Figure 3. Design of an alignment visualization. An example from a whole genome alignment visualized in FluentDNA. 25 Kbp of Homo sapiens (Hg38) chr19:458,731 and Pan troglodytes (panTro5 2017). From left to right: gene annotation, Human sequence, Human unique sequence, Chimp unique sequence, and aligned Chimp sequence. Genome elements in the sequence can be seen without an annotation because of changes in nucleotide composition. Simple and tandem repeats appear as a texture. The two center “difference” columns generated by FluentDNA show the differences between the two sequences. Background colors indicate the source of the aligned region: syntenic (white), inversion and transposition (blue), or interchromosomal translocation (red). Two Human gene annotations for ODF3L2 and SHC2 appear on the left with blue introns and yellow exons. Letters mark biological features from top to bottom: Letters mark features visible from bare sequence: (A) Chimpanzee has a ∼1700 bp sequence not present in Human, (B,D) followed by an inversion, (E) which ends at a AAAC tandem repeat where Human has twice as many copies. Panel (D) contains a Human specific, highly A/T rich region that overlaps the end of SHC2’s exon annotation. (C) Inside the inversion, a simple AAAAGG repeat matches to sequence on another chromosome (red background). (F) Human and Chimpanzee share a syntenic region where Chimpanzee has 300 and 130 bp inserts.

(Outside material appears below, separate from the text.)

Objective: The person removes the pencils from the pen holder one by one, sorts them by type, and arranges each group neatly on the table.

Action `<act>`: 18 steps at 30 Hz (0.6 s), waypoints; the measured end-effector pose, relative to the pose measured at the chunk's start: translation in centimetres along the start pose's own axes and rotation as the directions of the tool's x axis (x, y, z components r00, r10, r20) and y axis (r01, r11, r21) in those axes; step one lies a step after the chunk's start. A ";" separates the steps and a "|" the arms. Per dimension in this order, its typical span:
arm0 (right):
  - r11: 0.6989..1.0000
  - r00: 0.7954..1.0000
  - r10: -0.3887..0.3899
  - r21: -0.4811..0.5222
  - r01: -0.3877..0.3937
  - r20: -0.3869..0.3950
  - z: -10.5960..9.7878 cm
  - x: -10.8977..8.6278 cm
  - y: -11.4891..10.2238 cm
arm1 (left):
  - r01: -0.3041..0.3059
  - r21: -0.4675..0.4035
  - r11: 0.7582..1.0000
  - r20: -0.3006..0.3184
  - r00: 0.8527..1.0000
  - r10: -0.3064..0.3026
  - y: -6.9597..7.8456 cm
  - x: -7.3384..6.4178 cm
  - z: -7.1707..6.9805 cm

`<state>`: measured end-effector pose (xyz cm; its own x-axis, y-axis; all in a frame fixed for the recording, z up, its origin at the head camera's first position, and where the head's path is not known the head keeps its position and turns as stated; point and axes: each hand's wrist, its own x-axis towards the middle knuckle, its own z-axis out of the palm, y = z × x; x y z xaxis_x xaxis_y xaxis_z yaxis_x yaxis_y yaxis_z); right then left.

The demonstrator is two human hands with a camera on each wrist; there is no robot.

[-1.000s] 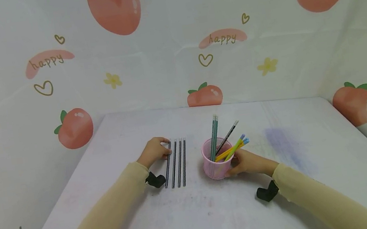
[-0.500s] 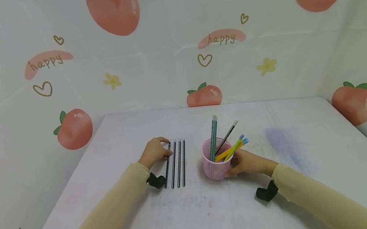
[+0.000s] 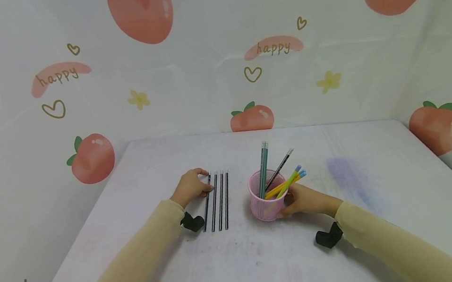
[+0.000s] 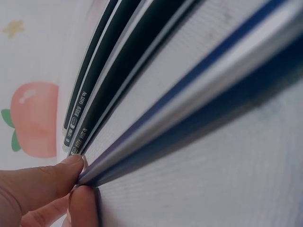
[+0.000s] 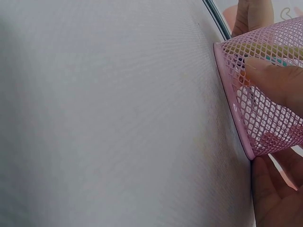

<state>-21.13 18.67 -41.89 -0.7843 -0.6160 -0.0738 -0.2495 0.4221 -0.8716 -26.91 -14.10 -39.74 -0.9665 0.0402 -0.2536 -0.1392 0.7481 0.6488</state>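
With thumb and finger, my left hand [image 3: 189, 186] pinches a dark blue striped pencil [image 3: 207, 209] near its far end; the pencil lies on the table as the leftmost of a row. Large and blurred, that pencil crosses the left wrist view, and printed dark pencils [image 4: 102, 90] lie beside it. My right hand [image 3: 306, 199] grips a pink mesh pen holder [image 3: 266, 209] standing upright to the right of the row. Leaning inside it are green pencils [image 3: 263, 167], a dark pencil [image 3: 282, 164], and yellow and lime ones [image 3: 289, 184]. The right wrist view shows a thumb on the mesh.
More dark pencils [image 3: 222, 203] lie parallel, with small gaps, between my left hand and the holder. They rest on a white-covered table [image 3: 251, 271]. A purple smudge [image 3: 351, 177] marks its right side. A peach-printed white cloth [image 3: 201, 82] hangs behind.
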 end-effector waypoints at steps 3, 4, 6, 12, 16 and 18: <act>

Whole genome alignment liftOver files, such as those available for many species pairs and assembly versions on the UCSC genome download site, contain a list of chain objects defined by a start position and strand in the reference and query genomes. Each chain is a series of entries with a contiguous alignment punctuated by gaps in the query or reference. Where two genomes are assembled to chromosomal level and highly similar, a single chain may cover much of the sequence data for each chromosome. Translocations and inversions introduce new chains. Multiple translocations from the same chromosome in the same orientation may be netted together depending on a distance cutoff. Ideally, a liftOver file will aggregate the alignment into as few chain objects as possible.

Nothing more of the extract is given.